▶ What you will do:
Word for word, reproduce every line of the data below.

=== Section Start ===

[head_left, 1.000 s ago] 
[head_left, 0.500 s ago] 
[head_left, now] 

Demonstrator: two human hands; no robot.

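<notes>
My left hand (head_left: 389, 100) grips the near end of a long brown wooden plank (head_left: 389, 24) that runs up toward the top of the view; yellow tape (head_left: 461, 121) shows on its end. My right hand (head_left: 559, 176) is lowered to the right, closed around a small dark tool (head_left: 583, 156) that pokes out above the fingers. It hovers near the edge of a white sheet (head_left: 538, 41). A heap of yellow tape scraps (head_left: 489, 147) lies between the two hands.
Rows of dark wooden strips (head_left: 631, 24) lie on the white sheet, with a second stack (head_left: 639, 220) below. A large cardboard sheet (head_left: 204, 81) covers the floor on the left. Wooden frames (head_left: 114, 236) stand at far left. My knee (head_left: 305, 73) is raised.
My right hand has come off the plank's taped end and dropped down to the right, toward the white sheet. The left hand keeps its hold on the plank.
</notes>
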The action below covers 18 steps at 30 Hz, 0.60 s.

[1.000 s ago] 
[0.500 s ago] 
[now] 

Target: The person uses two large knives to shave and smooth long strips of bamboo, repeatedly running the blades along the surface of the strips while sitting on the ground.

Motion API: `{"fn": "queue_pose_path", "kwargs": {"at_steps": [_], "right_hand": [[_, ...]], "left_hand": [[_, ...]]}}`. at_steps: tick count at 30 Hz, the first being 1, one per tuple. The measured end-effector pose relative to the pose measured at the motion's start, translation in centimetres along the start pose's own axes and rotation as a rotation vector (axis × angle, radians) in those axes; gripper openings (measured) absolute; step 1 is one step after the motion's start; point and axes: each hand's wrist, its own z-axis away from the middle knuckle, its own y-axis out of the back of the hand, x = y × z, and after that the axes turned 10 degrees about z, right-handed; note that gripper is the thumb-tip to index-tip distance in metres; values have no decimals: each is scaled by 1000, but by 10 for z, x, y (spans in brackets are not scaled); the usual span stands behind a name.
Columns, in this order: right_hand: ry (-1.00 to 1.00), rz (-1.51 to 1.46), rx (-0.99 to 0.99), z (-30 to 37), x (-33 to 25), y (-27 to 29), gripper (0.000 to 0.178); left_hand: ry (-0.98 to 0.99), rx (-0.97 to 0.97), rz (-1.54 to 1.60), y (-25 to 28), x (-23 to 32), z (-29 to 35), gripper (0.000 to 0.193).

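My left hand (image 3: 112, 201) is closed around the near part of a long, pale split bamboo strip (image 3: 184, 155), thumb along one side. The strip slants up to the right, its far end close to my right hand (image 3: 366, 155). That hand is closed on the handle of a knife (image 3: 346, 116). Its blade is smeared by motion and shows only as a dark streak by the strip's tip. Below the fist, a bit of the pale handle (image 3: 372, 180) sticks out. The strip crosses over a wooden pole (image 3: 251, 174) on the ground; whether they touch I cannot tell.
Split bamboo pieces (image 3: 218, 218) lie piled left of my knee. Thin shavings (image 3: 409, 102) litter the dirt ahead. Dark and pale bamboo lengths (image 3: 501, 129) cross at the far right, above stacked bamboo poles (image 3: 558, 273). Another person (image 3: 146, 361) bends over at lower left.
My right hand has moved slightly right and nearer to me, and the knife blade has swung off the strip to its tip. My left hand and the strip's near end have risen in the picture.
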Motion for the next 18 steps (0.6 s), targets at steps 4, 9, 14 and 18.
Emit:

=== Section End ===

▶ Exercise answer:
[head_left, 1.000 s ago] 
[head_left, 0.500 s ago] 
[head_left, now] 

Demonstrator: two human hands; no robot.

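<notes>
My left hand (head_left: 389, 100) grips the near end of a long brown wooden plank (head_left: 389, 24) that runs up toward the top of the view; yellow tape (head_left: 461, 121) shows on its end. My right hand (head_left: 559, 176) is lowered to the right, closed around a small dark tool (head_left: 583, 156) that pokes out above the fingers. It hovers near the edge of a white sheet (head_left: 538, 41). A heap of yellow tape scraps (head_left: 489, 147) lies between the two hands.
Rows of dark wooden strips (head_left: 631, 24) lie on the white sheet, with a second stack (head_left: 639, 220) below. A large cardboard sheet (head_left: 204, 81) covers the floor on the left. Wooden frames (head_left: 114, 236) stand at far left. My knee (head_left: 305, 73) is raised.
My right hand has come off the plank's taped end and dropped down to the right, toward the white sheet. The left hand keeps its hold on the plank.
</notes>
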The action below covers 18 steps at 30 Hz, 0.60 s.

[1.000 s ago] 
[0.500 s ago] 
[now] 

Target: The person uses two large knives to shave and smooth long strips of bamboo, repeatedly running the blades along the surface of the strips while sitting on the ground.

Motion API: `{"fn": "queue_pose_path", "kwargs": {"at_steps": [_], "right_hand": [[_, ...]], "left_hand": [[_, ...]]}}`. at_steps: tick count at 30 Hz, the first being 1, one per tuple. The measured end-effector pose relative to the pose measured at the motion's start, translation in centimetres along the start pose's own axes and rotation as a rotation vector (axis × angle, radians) in those axes; gripper openings (measured) absolute; step 1 is one step after the motion's start; point and axes: each hand's wrist, its own z-axis away from the middle knuckle, its own y-axis out of the back of the hand, x = y × z, and after that the axes turned 10 degrees about z, right-handed; note that gripper is the thumb-tip to index-tip distance in metres; values have no decimals: each is scaled by 1000, but by 10 for z, x, y (spans in brackets are not scaled); the usual span stands behind a name.
Columns, in this order: right_hand: ry (-1.00 to 1.00), rz (-1.51 to 1.46), rx (-0.99 to 0.99), z (-30 to 37), x (-33 to 25), y (-27 to 29), gripper (0.000 to 0.178); left_hand: ry (-0.98 to 0.99), rx (-0.97 to 0.97), rz (-1.54 to 1.60), y (-25 to 28), x (-23 to 32), z (-29 to 35), gripper (0.000 to 0.193).

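My left hand (image 3: 112, 201) is closed around the near part of a long, pale split bamboo strip (image 3: 184, 155), thumb along one side. The strip slants up to the right, its far end close to my right hand (image 3: 366, 155). That hand is closed on the handle of a knife (image 3: 346, 116). Its blade is smeared by motion and shows only as a dark streak by the strip's tip. Below the fist, a bit of the pale handle (image 3: 372, 180) sticks out. The strip crosses over a wooden pole (image 3: 251, 174) on the ground; whether they touch I cannot tell.
Split bamboo pieces (image 3: 218, 218) lie piled left of my knee. Thin shavings (image 3: 409, 102) litter the dirt ahead. Dark and pale bamboo lengths (image 3: 501, 129) cross at the far right, above stacked bamboo poles (image 3: 558, 273). Another person (image 3: 146, 361) bends over at lower left.
My right hand has moved slightly right and nearer to me, and the knife blade has swung off the strip to its tip. My left hand and the strip's near end have risen in the picture.
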Motion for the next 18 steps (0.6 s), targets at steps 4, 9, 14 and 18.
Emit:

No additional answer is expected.